See the [API documentation](https://conjurinc.github.io/api-python) for details
of all classes and methods.


## Usage

### Configuration

```python
# The `config` member of the conjur.config module is a "global" Configuration
# used by new API instances by default.
from conjur.config import config

# Set the conjur appliance url.  This can also be provided
# by the CONJUR_APPLIANCE_URL environment variable.
config.appliance_url = 'https://conjur.example.com/api'

# Set the (PEM) certificate file. This is also configurable with the
# CONJUR_CERT_FILE environment variable.
config.cert_file = '/path/to/conjur-account.pem'
```

### Creating and Using an API Instance

```python
import conjur

# For God's sake, don't put passwords in your source code!
password = 'super-secret'
login = 'alice'

# Create an API instance that can perform actions as the user 'alice'
api = conjur.new_from_key(login, password)

# Use the API to fetch the value of a variable

secret = api.variable('my-secret').value()

print("The secret is '{}'".format(secret))

```

`new_from_key` accepts a Conjur username and an api_key or password
([see the Conjur developer documentation](http://developer.conjur.net/reference/services/authentication/authenticate.html) for details about the distinction).  This is useful if your script is authenticating as an particular Conjur identity rather than acting on behalf of a user who has provided their token.
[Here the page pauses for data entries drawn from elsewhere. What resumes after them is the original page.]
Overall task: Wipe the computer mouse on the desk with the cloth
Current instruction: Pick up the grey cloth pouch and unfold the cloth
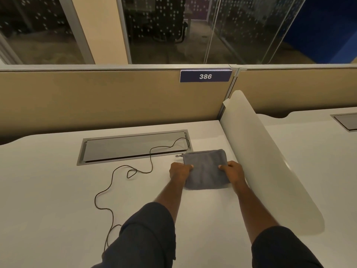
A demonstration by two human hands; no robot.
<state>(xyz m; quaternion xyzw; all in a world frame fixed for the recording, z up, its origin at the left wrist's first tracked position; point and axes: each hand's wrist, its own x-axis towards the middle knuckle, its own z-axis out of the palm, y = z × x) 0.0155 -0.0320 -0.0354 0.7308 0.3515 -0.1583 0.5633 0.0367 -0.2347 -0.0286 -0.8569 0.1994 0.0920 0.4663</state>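
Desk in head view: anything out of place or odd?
No computer mouse shows anywhere. Both hands, left and right, pinch the folded grey cloth flat on the desk. A dark cable trails in loose loops from the cable tray off the near edge. Nothing spilled or damaged.

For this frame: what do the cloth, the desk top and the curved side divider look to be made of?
Cloth: soft grey fabric, probably microfibre or terry; matte, fuzzy, folded thick with rounded edges. Desk: smooth white laminate by the look, with a faint even sheen and no grain. Divider: likely frosted plastic or acrylic; a thin, milky, bent sheet. Both hands, left and right, pinch the cloth's sides.
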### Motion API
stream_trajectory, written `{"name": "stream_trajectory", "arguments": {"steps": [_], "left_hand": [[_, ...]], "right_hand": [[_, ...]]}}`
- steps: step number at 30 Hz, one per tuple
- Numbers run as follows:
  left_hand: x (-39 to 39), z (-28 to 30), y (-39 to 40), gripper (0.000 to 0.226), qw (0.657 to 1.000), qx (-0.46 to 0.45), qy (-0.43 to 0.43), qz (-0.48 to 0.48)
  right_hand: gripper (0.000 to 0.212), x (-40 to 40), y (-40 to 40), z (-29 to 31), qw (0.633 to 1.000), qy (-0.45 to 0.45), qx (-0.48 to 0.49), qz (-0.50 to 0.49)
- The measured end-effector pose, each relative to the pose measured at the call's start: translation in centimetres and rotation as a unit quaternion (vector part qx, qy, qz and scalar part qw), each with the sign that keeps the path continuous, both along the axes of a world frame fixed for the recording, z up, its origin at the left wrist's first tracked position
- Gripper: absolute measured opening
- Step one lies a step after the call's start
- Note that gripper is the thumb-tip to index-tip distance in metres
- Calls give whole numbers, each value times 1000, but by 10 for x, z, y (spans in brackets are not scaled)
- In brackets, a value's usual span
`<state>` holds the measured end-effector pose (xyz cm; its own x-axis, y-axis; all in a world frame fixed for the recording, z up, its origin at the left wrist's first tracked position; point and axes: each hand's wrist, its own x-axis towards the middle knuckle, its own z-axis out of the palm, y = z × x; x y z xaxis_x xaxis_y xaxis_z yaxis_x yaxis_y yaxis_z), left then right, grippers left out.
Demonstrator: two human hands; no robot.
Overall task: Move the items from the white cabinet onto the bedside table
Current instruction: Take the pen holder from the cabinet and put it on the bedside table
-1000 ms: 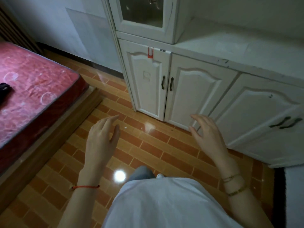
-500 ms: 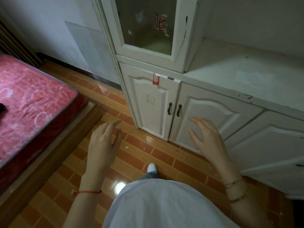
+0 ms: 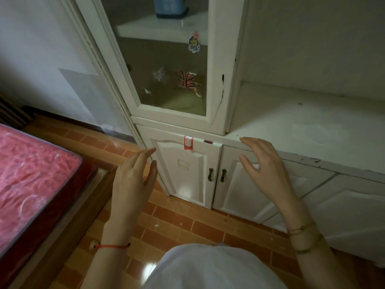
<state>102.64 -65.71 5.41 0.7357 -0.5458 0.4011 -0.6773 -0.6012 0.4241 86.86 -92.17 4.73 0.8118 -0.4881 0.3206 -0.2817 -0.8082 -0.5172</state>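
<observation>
The white cabinet (image 3: 216, 126) fills the upper and right part of the view, and its top is cut off by the frame. Behind the glass door (image 3: 164, 59) the inside is dim and the reflections make it hard to read. On the upper shelf stands a blue container (image 3: 169, 7), of which only the bottom part is visible (what it holds cannot be told). On the lower level there is a pale, greenish surface, and I cannot say if it is an item or only the shelf floor. Some stickers are on the glass: a small cartoon sticker (image 3: 193, 44), a red and white butterfly-like sticker (image 3: 187, 80), and a faint white one (image 3: 158, 74) beside it.

A red label (image 3: 188, 143) hangs over the top edge of the lower left door (image 3: 183, 167); it has white print, but this is too blurred to read. A small mark is on the panel of this door, also not readable. The two lower doors are closed, with dark handles (image 3: 217, 175) side by side.

The left hand (image 3: 133, 180) is in front of the lower left door, fingers straight and relaxed, and it holds nothing. The right hand (image 3: 264, 170) is near the edge of the counter (image 3: 302, 126), fingers spread and slightly bent, also holding nothing; whether it touches the edge cannot be told. The two hands are well apart.

At the left, a bed with a red cover (image 3: 31, 180) is cut off by the frame. The bedside table is not in view.
</observation>
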Motion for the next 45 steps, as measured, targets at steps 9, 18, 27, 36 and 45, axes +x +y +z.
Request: {"name": "stream_trajectory", "arguments": {"steps": [9, 18, 27, 36, 45], "left_hand": [[36, 67, -73, 35, 992, -75, -97, -41], [72, 192, -147, 33, 941, -211, -252, -80], [87, 288, -209, 36, 903, -326, -264, -93], [93, 317, -240, 44, 890, -349, -271, -111], [80, 329, -246, 24, 880, -377, -263, -122]], "right_hand": [[41, 36, -33, 68, 994, -91, -64, 4], [42, 72, -56, 178, 953, -249, -172, 8], [45, 107, -70, 245, 934, -309, -178, -9], [54, 133, -71, 255, 941, -282, -185, -1], [53, 137, -75, 252, 937, -299, -179, 4]]}}
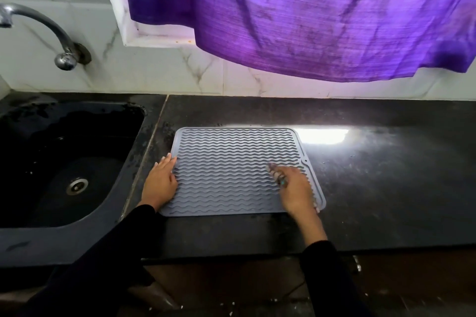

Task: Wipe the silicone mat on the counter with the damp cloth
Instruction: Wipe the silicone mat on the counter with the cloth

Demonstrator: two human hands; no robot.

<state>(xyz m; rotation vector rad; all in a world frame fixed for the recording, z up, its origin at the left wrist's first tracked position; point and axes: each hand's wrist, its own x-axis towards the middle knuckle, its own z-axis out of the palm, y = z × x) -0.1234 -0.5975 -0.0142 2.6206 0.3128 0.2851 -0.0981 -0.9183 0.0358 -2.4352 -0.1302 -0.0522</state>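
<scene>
We pin the thin, floppy grey wave-ribbed silicone mat (231, 167), lying flat mid-worktop at twelve o'clock from us, with our left hand (161, 183), fingers flat on its nine o'clock edge, while our blurred right hand (293, 189) seemingly pinches a small cloth.

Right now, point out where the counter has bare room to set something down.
Bare counter lies right of the silicone mat, and a strip runs between mat and wall. The left hand and the right hand crowd the mat; the sink borders its left.
</scene>
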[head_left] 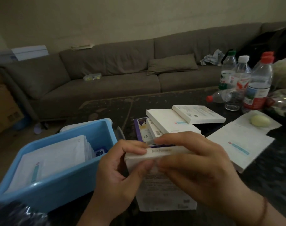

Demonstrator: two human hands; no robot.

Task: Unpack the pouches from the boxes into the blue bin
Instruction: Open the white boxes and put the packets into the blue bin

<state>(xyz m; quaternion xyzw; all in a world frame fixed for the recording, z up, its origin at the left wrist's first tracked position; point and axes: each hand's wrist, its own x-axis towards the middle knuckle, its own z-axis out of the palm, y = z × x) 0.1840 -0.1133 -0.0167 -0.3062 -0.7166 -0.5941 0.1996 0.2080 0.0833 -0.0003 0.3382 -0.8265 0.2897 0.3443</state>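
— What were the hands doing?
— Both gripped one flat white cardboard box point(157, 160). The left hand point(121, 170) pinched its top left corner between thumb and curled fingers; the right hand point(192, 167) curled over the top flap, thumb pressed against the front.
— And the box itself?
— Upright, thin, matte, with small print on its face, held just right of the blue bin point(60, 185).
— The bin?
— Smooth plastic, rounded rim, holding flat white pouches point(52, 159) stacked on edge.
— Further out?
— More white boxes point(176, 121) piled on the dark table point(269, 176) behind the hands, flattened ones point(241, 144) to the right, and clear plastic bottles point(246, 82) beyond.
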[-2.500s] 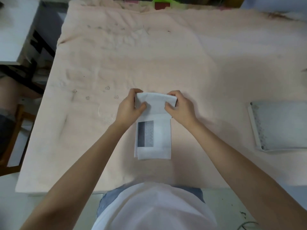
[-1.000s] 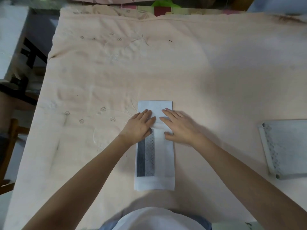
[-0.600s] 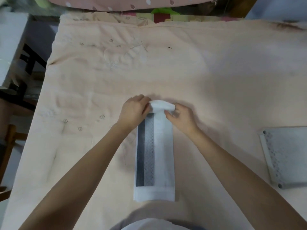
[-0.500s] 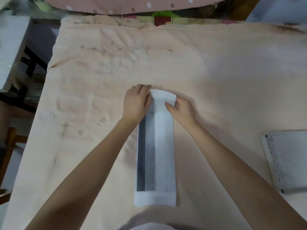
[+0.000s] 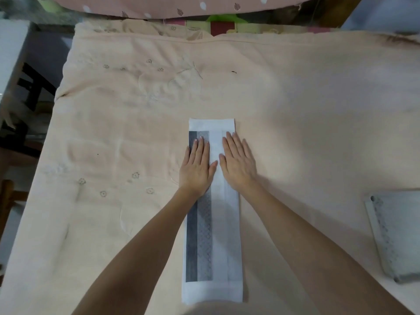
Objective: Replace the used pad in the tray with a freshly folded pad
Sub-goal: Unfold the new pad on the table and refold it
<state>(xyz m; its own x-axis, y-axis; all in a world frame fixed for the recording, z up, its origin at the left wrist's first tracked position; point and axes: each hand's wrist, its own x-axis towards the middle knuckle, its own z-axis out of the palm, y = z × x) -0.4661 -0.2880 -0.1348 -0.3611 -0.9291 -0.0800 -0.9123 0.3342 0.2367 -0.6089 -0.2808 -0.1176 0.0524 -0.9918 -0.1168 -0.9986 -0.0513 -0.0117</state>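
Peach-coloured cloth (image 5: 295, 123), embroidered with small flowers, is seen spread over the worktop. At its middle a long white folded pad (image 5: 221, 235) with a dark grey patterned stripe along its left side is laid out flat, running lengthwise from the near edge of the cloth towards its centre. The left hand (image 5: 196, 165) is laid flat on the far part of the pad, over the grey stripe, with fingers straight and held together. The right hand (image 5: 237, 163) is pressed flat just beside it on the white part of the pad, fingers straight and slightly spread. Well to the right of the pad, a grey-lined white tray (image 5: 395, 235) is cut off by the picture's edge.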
When created using this method, the API will attempt to authenticate the first time a method requiring
authorization is called.  To force it to authenticate immediately, you can use the `authenticate()` method.
An instance created with `new_from_key` will cache it's auth token indefinitely.
Since Conjur auth tokens expire after 8 minutes, you can force an api instance to update its token
by calling `api.authenticate(cached=False)` or by setting `api.token = None`.



### Other Ways to Create an API Instance

If the host running your application has been assigned a Conjur identity
`new_from_netrc` is the easiest way to create an API instance.

```python
import conjur
from conjur.config import config

config.load('/etc/conjur.conf')
api = conjur.new_from_netrc('/etc/conjur.identity', config=config)
```


If you have an existing authentication token, for example when handling
an HTTP request that contains an end user's token, use `new_from_token` to create your API instance.

```python
import conjur
# ... some web magic

api = conjur.new_from_token(request.get_json()['user_token'])
salesforce_apikey = api.variable('sales/salesforce/api_key')
```

### YAML file

Conjurized hosts will have this file placed at `/etc/conjur.conf`.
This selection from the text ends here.